The future for young workers was bleak, Rohan said, and that was being made worse by governments, like Gillard’s and the David Cameron’s in Britain, cutting welfare entitlements and services. “These extreme policies are only going to lead to the kind of riots that we have just seen in Britain. When people are pushed into a corner, this is what will happen.”

 

Al works in the building industry as an aluminium door and window fabricator. He has lived in Wollongong for a decade but commutes daily to Sydney for work.

 

“I have always said that the BlueScope steelworks is the blood of the Illawarra, particularly Wollongong, and if you take it away from here it will be a ghost town. People are in panic. They are not saying it, but you hear things—people are in panic. Other jobs will go, not just the jobs at the steelworks—there will be a chain reaction. The subcontractors, the shops that supply materials, they will all go.
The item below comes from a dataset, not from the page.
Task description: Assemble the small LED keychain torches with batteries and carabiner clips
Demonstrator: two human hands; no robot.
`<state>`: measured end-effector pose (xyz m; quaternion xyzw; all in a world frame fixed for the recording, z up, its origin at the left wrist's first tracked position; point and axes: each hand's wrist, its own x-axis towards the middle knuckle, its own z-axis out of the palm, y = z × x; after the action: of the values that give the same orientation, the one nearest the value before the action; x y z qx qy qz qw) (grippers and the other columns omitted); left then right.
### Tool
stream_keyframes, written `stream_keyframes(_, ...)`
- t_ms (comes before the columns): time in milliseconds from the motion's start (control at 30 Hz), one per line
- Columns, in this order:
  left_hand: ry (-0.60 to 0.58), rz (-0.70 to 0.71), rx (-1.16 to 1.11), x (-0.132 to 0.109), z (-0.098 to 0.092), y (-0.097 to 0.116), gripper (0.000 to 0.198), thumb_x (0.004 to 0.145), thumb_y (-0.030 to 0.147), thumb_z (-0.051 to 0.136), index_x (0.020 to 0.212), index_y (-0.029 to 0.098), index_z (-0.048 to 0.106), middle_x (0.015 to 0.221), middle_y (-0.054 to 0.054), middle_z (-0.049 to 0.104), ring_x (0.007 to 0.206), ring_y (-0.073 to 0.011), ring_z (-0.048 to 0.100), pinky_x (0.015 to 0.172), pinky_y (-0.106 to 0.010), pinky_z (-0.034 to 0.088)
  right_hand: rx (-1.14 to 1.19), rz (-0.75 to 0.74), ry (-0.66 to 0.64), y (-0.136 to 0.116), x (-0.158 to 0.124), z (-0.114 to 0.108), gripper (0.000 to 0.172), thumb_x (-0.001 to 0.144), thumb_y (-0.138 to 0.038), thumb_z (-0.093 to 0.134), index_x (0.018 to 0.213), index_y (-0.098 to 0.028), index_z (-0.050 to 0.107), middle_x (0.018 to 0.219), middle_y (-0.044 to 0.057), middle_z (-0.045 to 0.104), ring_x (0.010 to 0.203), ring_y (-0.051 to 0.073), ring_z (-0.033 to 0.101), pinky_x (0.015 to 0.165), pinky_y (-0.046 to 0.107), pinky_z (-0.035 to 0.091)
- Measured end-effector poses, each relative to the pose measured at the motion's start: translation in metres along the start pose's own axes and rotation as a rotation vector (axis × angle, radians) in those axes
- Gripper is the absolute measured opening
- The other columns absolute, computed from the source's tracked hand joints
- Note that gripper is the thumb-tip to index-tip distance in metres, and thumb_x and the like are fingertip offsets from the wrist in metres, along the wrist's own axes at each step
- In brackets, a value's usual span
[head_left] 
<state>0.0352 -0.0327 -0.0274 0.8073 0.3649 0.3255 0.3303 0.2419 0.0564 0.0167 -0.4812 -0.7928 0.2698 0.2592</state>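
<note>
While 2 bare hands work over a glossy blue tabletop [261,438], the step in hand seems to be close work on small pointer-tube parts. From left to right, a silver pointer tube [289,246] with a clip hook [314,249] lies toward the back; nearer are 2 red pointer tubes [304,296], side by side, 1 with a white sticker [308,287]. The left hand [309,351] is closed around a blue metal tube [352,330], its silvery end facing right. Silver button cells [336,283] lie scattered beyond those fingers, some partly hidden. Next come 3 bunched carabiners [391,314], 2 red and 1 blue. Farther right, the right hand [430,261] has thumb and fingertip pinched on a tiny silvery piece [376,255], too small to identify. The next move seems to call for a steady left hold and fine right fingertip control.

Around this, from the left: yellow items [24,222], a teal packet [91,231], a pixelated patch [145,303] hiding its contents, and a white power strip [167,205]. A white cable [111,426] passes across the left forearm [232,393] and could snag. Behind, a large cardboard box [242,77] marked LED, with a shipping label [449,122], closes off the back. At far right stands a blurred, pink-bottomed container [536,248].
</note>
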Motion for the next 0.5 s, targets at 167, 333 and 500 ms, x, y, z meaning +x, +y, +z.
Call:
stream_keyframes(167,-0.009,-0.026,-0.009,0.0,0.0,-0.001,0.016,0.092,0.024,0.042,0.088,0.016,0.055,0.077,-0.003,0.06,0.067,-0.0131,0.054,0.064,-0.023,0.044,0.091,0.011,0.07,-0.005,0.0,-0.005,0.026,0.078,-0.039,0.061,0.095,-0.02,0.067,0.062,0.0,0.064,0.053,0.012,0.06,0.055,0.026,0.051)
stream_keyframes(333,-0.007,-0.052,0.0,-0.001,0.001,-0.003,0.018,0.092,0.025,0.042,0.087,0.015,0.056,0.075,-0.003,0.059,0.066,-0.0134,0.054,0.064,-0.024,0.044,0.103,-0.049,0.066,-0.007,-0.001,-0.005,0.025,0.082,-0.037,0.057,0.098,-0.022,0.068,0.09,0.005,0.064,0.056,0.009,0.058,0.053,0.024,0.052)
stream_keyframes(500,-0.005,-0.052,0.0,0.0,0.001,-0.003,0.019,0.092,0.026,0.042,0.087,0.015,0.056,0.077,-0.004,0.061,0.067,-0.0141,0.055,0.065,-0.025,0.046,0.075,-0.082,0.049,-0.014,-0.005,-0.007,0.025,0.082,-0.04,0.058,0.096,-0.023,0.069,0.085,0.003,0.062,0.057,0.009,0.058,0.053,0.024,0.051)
Thousands more will be impacted.”

 

Asked about the response of the Labor government, Al said: “I have always been a union member, ever since I started working. But I got out of the union because of the Gillard government. She is working for the people who are managing big businesses. They are pulling her strings. It should be the other way around—the government should be working for the people. It is not right, and the majority do not like what she is doing.”